Personal information
- Date of birth: January 24, 1999 (age 27)
- Place of birth: Utah, United States
- Height: 5 ft 7 in (1.70 m)
- Position: Midfielder

College career
- Years: Team / Apps / (Gls)
- 2017–2020: Utah State Aggies / 55 / (2)

Senior career*
- Years: Team / Apps / (Gls)
- 2019: Utah Royals FC Reserves
- 2021: Houston Dash / 0 / (0)

Managerial career
- 2022: Utah State Aggies (assistant)
- 2023–: Pepperdine Waves (assistant)

= Amber Marshall (soccer) =

American soccer player

Amber Marshall (born January 24, 1999) is an American former professional soccer player who is currently an assistant coach for the Pepperdine Waves.
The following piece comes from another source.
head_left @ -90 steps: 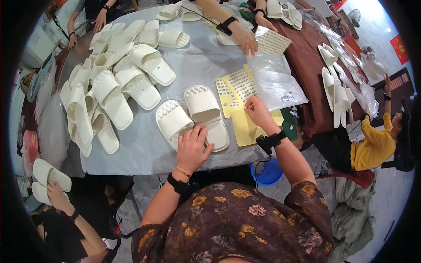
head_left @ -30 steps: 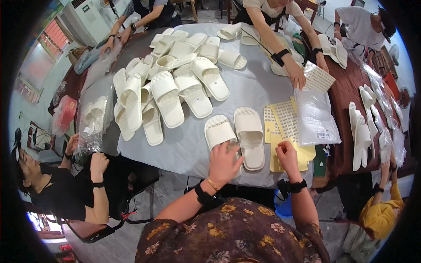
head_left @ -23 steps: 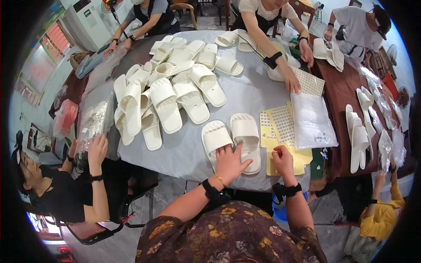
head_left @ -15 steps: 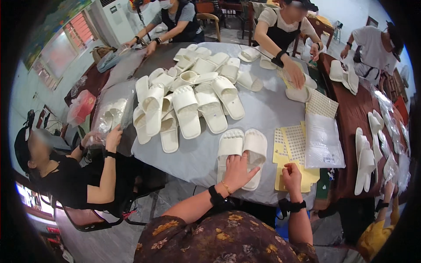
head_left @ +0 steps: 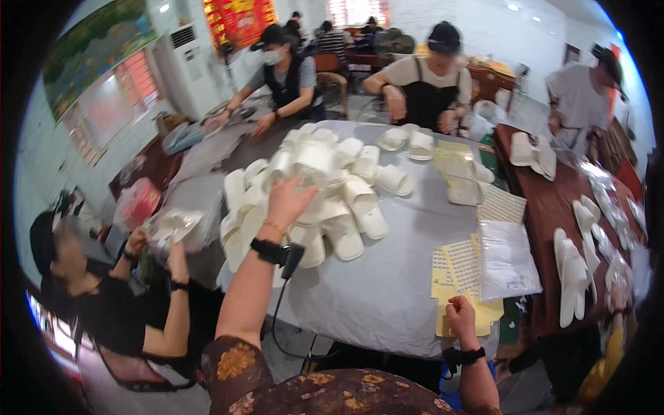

A midfielder in her playing career, she played college soccer for the Utah State Aggies before spending time professionally with the Utah Royals FC Reserves and the Houston Dash of the National Women's Soccer League (NWSL).

== Club career ==
In March 2021, Marshall signed a one-year contract with Houston Dash in the NWSL ahead of the 2021 NWSL Challenge Cup and 2021 season. She made her debut on April 9, 2021, during a 0–0 draw against the Chicago Red Stars in the Challenge Cup.

== Coaching career ==
Marshall returned to Utah State in 2021, serving as Director of Operations and Player Development for two seasons. In 2022, she shifted roles to one of the team's assistant coaches. In January 2023, Marshall joined the Pepperdine Waves as an assistant coach.